In a kadai add a tsp of oil, splutter jeera and add finely chopped onion. Fry until transparent and add the potato peas mixture. Add red chilli powder, garam masala powder, turmeric and salt. Mix well.
Keep flame to medium and fry for 2-3 minutes until dry. Add Coriander leaves and mix. Transfer to a bowl and let it cool down. Make equal sized balls out of it.
Trim off the sides of the bread neatly using a knife or scissor. In a broad vessel add water say 1 inch high. Give the bread, a quick dip on one side and take it out.
Keep the rolled potato ball inside and cover it as you squeeze it and roll into ball. While shaping, make sure to squeeze out the water too.

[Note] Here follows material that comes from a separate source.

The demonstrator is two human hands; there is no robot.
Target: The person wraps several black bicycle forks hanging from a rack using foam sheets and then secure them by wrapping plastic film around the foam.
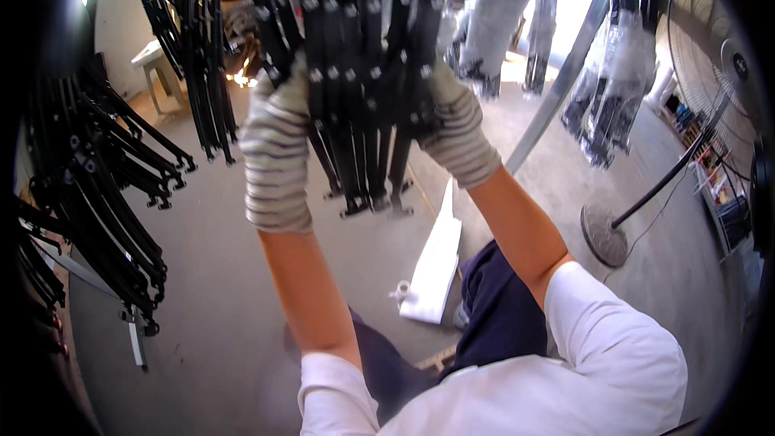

As you shape the bondas, heat enough oil in kadai too. Oil should be hot but not fuming hot. Add few bondas at a time and keep turning gently with ladle to ensure even browning. Note= cook in medium flame to get crispy outside. Drain in paper towel. Repeat to finish. Serve hot with tomato red chilli sauce. Enjoy ☺
Tips= 1. White bread works best. If you want, you can add little salt in the water so that the bread also has some salt in it. 2. Dip the bread slice only for a second. If you dip for long time it will absorb more water and become gooey or torn. 3. If oil is not hot while you drop the bondas in oil, it will absorb more oil. If its fuming hot it will get too dark soon.